In her speech to the Conservative Party Conference on 2 October, the Prime Minister addressed five issues: the timing of the negotiations, the future status of EU regulations, the jurisdiction of the EU court, free trade with the EU but not free immigration, and expanding trade with the rest of the world.

1) Timing of Negotiations

What the Prime Minister said:

The UK government “will invoke Article 50 no later than the end of March next year”.

What this means:

Once a Member State has communicated its decision to leave the EU, Article 50 of the Lisbon Treaty provides that “the Union shall negotiate and conclude an agreement with that State, setting out the arrangements for its withdrawal, taking account of the framework for its future relationship with the Union”. The UK will cease to be a member of the EU from either the date of entry into force of the withdrawal agreement or, failing that, two years after the notification of withdrawal: i.e., by the end of March 2019.
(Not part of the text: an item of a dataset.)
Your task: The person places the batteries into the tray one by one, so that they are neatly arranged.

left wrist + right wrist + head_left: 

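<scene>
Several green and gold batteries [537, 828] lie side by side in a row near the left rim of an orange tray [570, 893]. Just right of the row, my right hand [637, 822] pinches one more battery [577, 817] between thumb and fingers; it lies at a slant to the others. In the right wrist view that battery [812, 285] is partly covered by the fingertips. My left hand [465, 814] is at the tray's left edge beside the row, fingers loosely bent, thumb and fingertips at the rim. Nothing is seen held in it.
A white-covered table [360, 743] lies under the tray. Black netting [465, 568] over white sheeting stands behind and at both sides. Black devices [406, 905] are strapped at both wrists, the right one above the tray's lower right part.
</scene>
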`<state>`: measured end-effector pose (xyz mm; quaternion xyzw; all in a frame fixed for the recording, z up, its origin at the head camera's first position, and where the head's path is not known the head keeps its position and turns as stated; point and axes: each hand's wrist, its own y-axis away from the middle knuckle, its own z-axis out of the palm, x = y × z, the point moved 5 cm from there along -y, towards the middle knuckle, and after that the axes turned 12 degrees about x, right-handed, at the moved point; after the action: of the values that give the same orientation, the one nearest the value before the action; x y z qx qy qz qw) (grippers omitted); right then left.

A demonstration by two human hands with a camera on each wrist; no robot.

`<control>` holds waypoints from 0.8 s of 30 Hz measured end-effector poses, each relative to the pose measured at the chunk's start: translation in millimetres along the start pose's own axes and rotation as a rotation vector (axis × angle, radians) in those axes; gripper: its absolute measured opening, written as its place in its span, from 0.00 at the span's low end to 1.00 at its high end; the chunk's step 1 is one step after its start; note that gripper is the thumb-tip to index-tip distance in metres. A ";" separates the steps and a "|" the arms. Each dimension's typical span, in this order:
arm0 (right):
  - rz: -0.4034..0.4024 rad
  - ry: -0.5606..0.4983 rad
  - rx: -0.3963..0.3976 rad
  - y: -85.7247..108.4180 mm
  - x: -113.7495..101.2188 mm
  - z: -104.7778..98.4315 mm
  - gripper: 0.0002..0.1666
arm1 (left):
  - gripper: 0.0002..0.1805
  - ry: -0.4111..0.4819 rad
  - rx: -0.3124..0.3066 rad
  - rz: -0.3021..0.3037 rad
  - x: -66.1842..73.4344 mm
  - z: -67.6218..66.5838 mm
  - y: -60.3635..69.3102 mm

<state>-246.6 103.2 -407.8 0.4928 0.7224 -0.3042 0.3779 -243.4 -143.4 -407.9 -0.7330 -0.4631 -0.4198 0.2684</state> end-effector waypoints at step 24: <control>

There are two distinct agreements to be reached: one on the terms of the UK’s withdrawal, which primarily concerns defining the UK’s share of the assets and liabilities of the EU, and the other on the terms of its future relationship with the EU. The latter is likely to take considerably longer than two years, particularly if it is decided to negotiate a UK-EU Free Trade Agreement, although Article 50 requires that, in concluding the withdrawal agreement, the EU and UK must take account of their future relationship. Nonetheless, a transitional arrangement is likely to be needed to cover the period from Brexit until any future relationship is agreed and in place. If no other arrangement is in place, by default UK-EU trade would fall back on the rules of the World Trade Organisation (WTO) and its associated tariffs.

2) EU Regulations

What the Prime Minister said:

“we will convert the ‘acquis’ – that is, the body of existing EU law – into British law…. Parliament will be free – subject to international agreements and treaties with other countries and the EU on matters such as trade – to amend, repeal and improve any law it chooses”.

What this means:

Assuming that Parliament enacts the government’s proposed Great Repeal Bill, on the day that the UK leaves the EU, all EU regulations then in force will become UK law. This will provide a degree of continuity and certainty for businesses and workers. However, Ministers are already identifying changes they would like to see to current EU regulations, and some significant changes will be necessary in order for these EU laws to make sense when applied in a non-EU country. Ultimately, the result could be a wholesale revision of regulations affecting a wide range of sectors.

Such revision would have serious implications for the UK’s continued access to the Single Market, since non-EU countries that have secured some access to it are required to enforce rules that are equivalent to those in the EU in the sectors where they have access. Regulatory harmonisation is a core part of the Single Market to promote free movement of goods and services within the EU by reducing non-tariff barriers such as requirements for additional documentation, differing technical, packaging and labelling requirements, and cross recognition of professional qualifications. Where goods have been certified as compliant for one EU Member State, they are automatically compliant for sale across the whole of the EU. Any significant divergence in UK regulations could result in such access being restricted.

3) Jurisdiction of the Court of Justice of the EU

What the Prime Minister said:

“The judges interpreting those [UK] laws will sit not in Luxembourg but in courts in this country. The authority of EU law in Britain will end”. She repeated the point: “we are not leaving only to return to the jurisdiction of the European Court of Justice.”

What this means:

This statement excludes the option for the UK to remain a full part of the EU Single Market since the Court of Justice of the EU is a cornerstone of its operation, enforcing the rules of the Single Market and settling disputes between its members. The Prime Minister did not specify how future trade and investment disputes between the UK and the EU would be resolved; this remains to be negotiated. There are alternatives that do not involve the Court of Justice of the EU (e.g., the Joint Committees established with Switzerland) although they each inevitably require a degree of submission to the jurisdiction of a body that is international rather than purely national.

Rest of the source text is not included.